Critto María Elena, Enriquez Yordanis, Bravo Miguel, Quevedo Lenin de Janon, Weinberg Ruth, Etchegaray Adolfo, Koch Elard S
Division of Epidemiology, MELISA Institute, Concepción, Chile.
Programa de Doctorado en Sociología, Facultad de Ciencias Sociales, Pontificia Universidad Católica de Argentina, Ciudad de Buenos Aires, Argentina.
Lancet Reg Health Am. 2021 Nov 19;6:100116. doi: 10.1016/j.lana.2021.100116. eCollection 2022 Feb.

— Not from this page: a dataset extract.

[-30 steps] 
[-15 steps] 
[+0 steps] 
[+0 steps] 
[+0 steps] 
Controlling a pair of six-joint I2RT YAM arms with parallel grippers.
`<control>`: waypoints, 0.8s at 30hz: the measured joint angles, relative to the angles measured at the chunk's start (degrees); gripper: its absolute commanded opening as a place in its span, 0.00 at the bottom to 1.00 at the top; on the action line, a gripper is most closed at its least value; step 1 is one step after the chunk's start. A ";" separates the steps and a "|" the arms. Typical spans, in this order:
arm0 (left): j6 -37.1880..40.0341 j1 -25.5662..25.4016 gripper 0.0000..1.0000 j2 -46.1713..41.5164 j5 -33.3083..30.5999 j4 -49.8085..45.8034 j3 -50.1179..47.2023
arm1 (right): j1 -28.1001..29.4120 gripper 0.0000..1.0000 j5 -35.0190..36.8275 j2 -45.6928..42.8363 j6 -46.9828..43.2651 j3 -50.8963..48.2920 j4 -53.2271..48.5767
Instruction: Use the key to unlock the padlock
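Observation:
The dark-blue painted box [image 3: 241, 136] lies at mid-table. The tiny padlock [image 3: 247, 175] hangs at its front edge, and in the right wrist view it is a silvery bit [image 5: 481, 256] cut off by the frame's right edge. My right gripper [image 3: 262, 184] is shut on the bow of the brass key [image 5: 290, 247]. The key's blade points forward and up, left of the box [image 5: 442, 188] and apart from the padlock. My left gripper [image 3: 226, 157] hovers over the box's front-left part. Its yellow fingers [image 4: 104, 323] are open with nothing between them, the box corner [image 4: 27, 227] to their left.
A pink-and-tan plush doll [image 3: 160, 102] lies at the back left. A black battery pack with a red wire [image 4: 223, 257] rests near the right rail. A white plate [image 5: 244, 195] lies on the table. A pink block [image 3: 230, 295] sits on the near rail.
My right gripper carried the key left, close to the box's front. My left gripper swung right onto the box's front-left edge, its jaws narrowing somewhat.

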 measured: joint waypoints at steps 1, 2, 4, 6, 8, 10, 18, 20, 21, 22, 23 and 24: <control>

Emerging pandemic viruses may have multiple deleterious effects on maternal health. This study examines the effects of a pandemic influenza virus on cause-specific maternal mortality time series, using Argentinian vital statistics.
We conducted a population-based natural experiment from national vital records of maternal deaths between 1980 and 2017. Joinpoint regression models were used to model time series of the maternal mortality ratio (MMR). The sensitivity of the registry to detect the effects of the pandemic H1N1 2009 influenza virus on cause-specific MMR was analysed using a panel of parallel interrupted time series (ITS).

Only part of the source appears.